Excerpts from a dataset
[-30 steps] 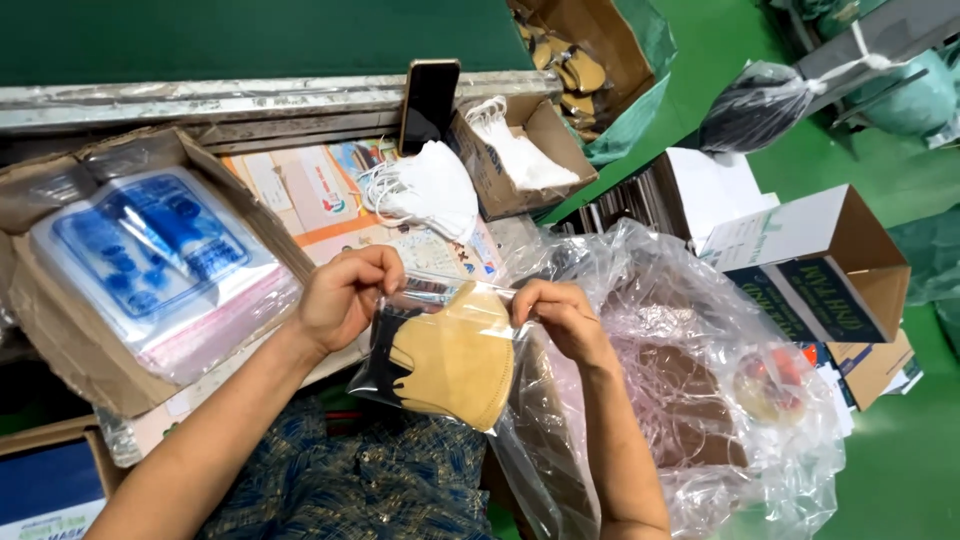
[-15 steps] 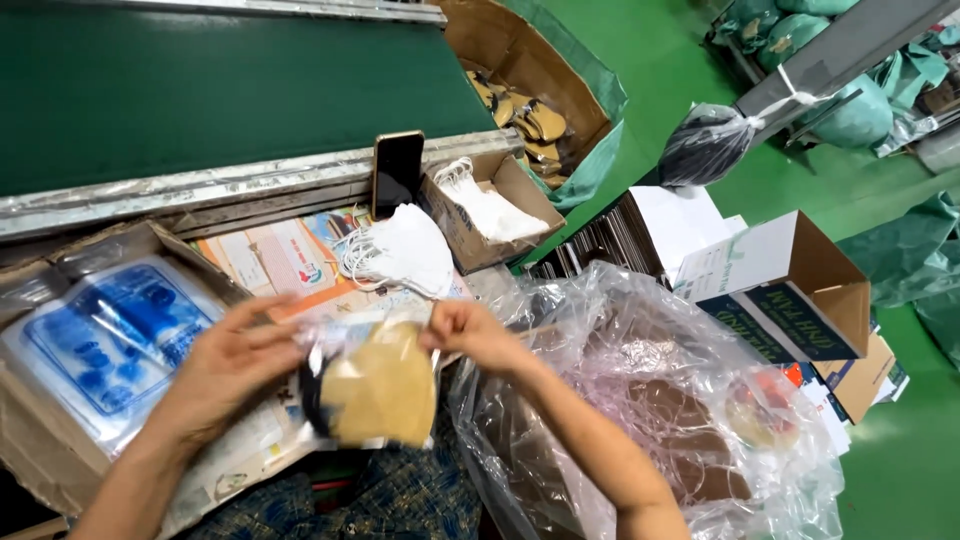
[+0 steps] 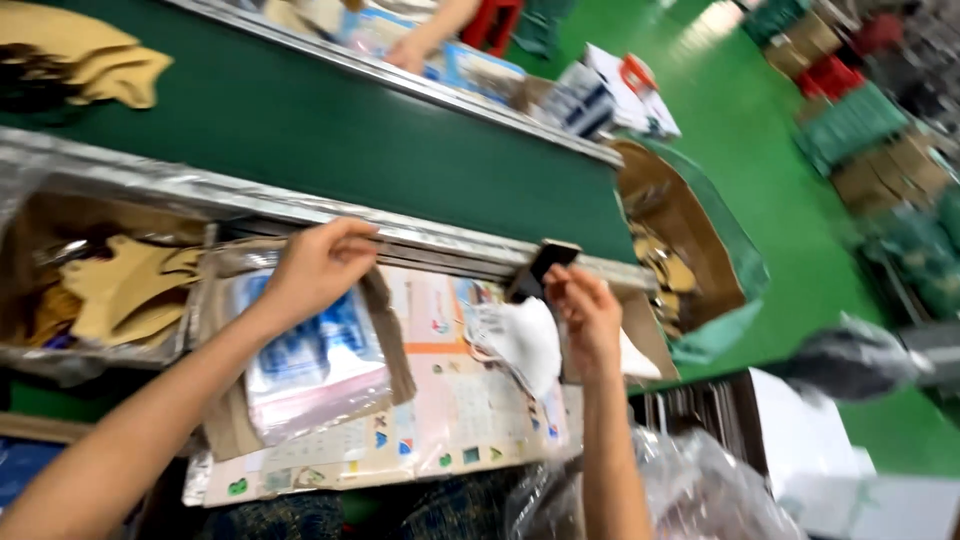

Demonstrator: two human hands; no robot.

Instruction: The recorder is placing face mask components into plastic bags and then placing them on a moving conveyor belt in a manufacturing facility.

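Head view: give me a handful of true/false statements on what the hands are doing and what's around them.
1. The left hand rests at the metal rail of the green conveyor belt. True.
2. The right hand holds a tan bagged piece. False: no bag shows in it; it is beside a white mask.
3. The belt is red. False: green.
4. Another person's hand shows across the belt. True.

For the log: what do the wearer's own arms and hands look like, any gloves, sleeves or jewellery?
Both the left hand and the right hand are bare, without gloves. Both forearms are uncovered as far as the frame shows, with no sleeves in view. No rings, watch or bracelet can be made out in the blurred picture.
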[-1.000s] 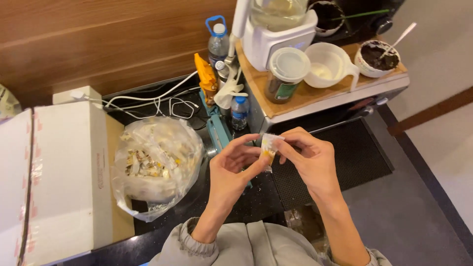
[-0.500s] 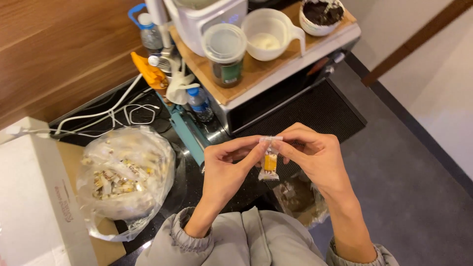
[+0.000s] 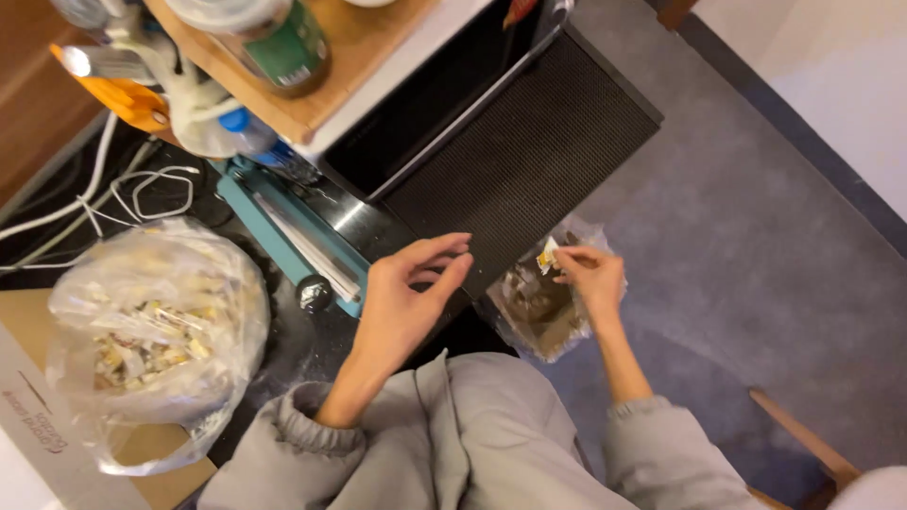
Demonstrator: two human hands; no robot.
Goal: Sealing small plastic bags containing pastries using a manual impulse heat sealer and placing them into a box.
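Grey carpet [image 3: 756, 283] lies beneath; right hand [image 3: 590, 279] pinches a small yellow sachet [image 3: 548, 255] between closed fingertips, directly above an open bag [image 3: 539, 316] of brownish scraps. Left hand [image 3: 406, 297] hovers empty, fingers spread. A loose pinch could drop the sachet beside the bag

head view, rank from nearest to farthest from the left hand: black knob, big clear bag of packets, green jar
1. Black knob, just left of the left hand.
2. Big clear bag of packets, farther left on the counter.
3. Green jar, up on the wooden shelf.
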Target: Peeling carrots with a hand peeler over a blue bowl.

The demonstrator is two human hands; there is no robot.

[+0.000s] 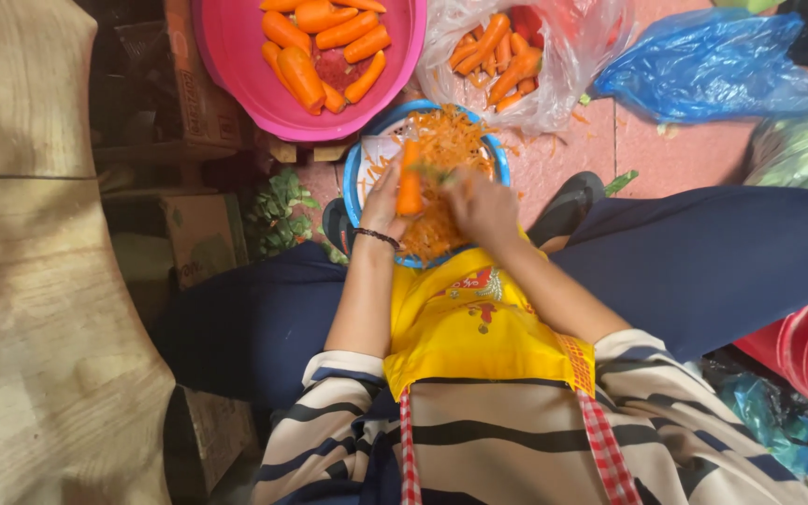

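meanwhile left hand holds carrot over crowded blue-rimmed bowl.

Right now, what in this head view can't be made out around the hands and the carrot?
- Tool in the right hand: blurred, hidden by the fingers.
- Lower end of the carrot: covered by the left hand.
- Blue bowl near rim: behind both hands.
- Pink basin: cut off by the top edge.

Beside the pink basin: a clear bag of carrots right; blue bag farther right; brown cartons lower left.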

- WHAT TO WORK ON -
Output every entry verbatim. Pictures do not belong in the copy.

- WRITTEN SOLUTION -
[-30 steps] 
[-15 steps] 
[+0 steps] 

Demonstrator: two human hands; no robot.

Instruction: The recorder is placing face mask components into plastic bags and then placing them on a moving conveyor belt in a manufacturing facility.

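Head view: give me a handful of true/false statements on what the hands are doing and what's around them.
1. The left hand rests at the metal rail of the green conveyor belt. True.
2. The right hand holds a tan bagged piece. False: no bag shows in it; it is beside a white mask.
3. The belt is red. False: green.
4. Another person's hand shows across the belt. True.

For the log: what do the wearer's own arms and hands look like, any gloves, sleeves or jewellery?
Both the left hand and the right hand are bare, without gloves. Both forearms are uncovered as far as the frame shows, with no sleeves in view. No rings, watch or bracelet can be made out in the blurred picture.
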[-1.000s] 
[-0.500s] 
[+0.000s] 
Demonstrator: two human hands; no robot.
Goal: Sealing small plastic bags containing pastries using a manual impulse heat sealer and placing them into a box.
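Grey carpet [image 3: 756, 283] lies beneath; right hand [image 3: 590, 279] pinches a small yellow sachet [image 3: 548, 255] between closed fingertips, directly above an open bag [image 3: 539, 316] of brownish scraps. Left hand [image 3: 406, 297] hovers empty, fingers spread. A loose pinch could drop the sachet beside the bag

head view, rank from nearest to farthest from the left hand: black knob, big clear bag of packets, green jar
1. Black knob, just left of the left hand.
2. Big clear bag of packets, farther left on the counter.
3. Green jar, up on the wooden shelf.
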Target: Peeling carrots with a hand peeler over a blue bowl.

The demonstrator is two human hands; there is no robot.

[+0.000s] 

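meanwhile left hand holds carrot over crowded blue-rimmed bowl.

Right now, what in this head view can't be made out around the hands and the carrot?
- Tool in the right hand: blurred, hidden by the fingers.
- Lower end of the carrot: covered by the left hand.
- Blue bowl near rim: behind both hands.
- Pink basin: cut off by the top edge.

Beside the pink basin: a clear bag of carrots right; blue bag farther right; brown cartons lower left.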

The answer given above is complete.